Balancing Scales in Biological Models
ADAM PAUL ARKIN
Howard Hughes Medical Institute
Department of Bioengineering, University of California, Berkeley
Physical Biosciences Division,
E.O. Lawrence Berkeley National Laboratory
Berkeley, California
I cannot doubt but that these things, which now seem to us so mysterious, will be no mysteries at all; that the scales will fall from our eyes; that we shall learn to look on things in a different way—when that which is now a difficulty will be the only commonsense and intelligible way of looking at the subject
Lord Kelvin
Presidential Address to the Institution of Electrical Engineers, 1889
Almost all of biology is about evolution. On short time scales, biologists study the kinetics of single enzymes and the temporal evolution of a product from a substrate. On longer time scales, they study the evolution of cellular behaviors that result from the integrated dynamics of the network of nonlinear, and possibly stochastic, chemical reactions that link genome to physiology and respond to environmental signals. On even longer time scales, they study how cells develop—changing their overall functions in response to the genetic program and organizing groups of cells into functional units, such as spore stalks, organs, and sometimes human beings. Scaling up even further, organisms operate as populations that spread beyond their niches in the world and compete with other organisms for resources to survive. This leads to the final scale, the true genetic evolutionary time scale, in which life emerges from the proverbial primordial soup and, on a time scale that defies intuition or complete conception,
rewrites itself over and over with mistakes enough that new forms are born and old forms die on the shorter time scales just described.
To reconstruct the tree of life from the first bacterium, currently dated about 3.5 billion years ago, to modern metazoans like you and me, we peer as “through a glass, darkly” at the striking similarities among phylogenies of fossils and genetic sequences and infer the historical dynamics that created them and us.
From fossil evidence to functional genomics, the purpose of biological models has always been to make sense of these complex data and to follow the implications of conceptual theories.
Models generally play three roles in biology: to demonstrate or explain a physical effect or elucidate a principle (such as the Mendelian sorting of traits via the gene theory or the Hodgkins-Huxley model of signal propagation in neurons); to demonstrate consistency, as when a number of assertions in the form of biochemical reactions in a cell are combined into an integrated model of a process, such as bacterial chemotaxis, to show that these reactions are sufficient to explain a cellular behavior, such as exact adaptation to a step of chemoattractant; and to explore teleology, that is, to demonstrate why something is the way it is. For example, models may be used to explain why an integral feedback is necessary for small, free-swimming cells, such as flagellated bacteria, to sense and follow a chemical gradient.

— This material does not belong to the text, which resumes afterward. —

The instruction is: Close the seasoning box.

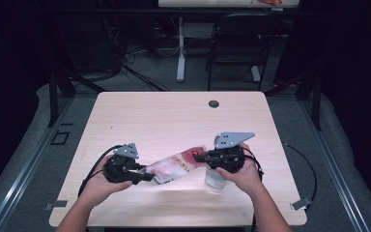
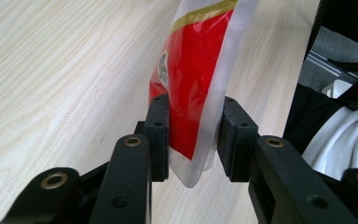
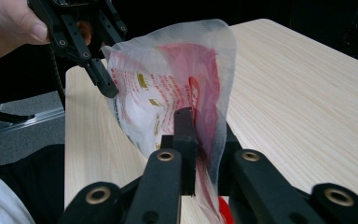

In this talk, I discuss biological models at each time scale and how they are being linked through improved measurement technology and genetic sequencing. I then demonstrate the theoretical and computational challenges presented by all of these inherently multiscale models, such as time-scale separations, high dimensionality, and differing levels of detail about different parts of the system.
I also discuss the effects of choosing different physical pictures—macroscopic or mesoscopic kinetics—on the computational feasibility of asking certain questions of the model and on predicting behavior. I also discuss the particular challenges in the analysis (rather than simulation) of these systems, comparisons of models to data, and the visualizations of the results. Examples in this presentation include a model of the control and evolution of stress response in Bacillus subtilis and models of spatial signaling in immune-cell chemotaxis.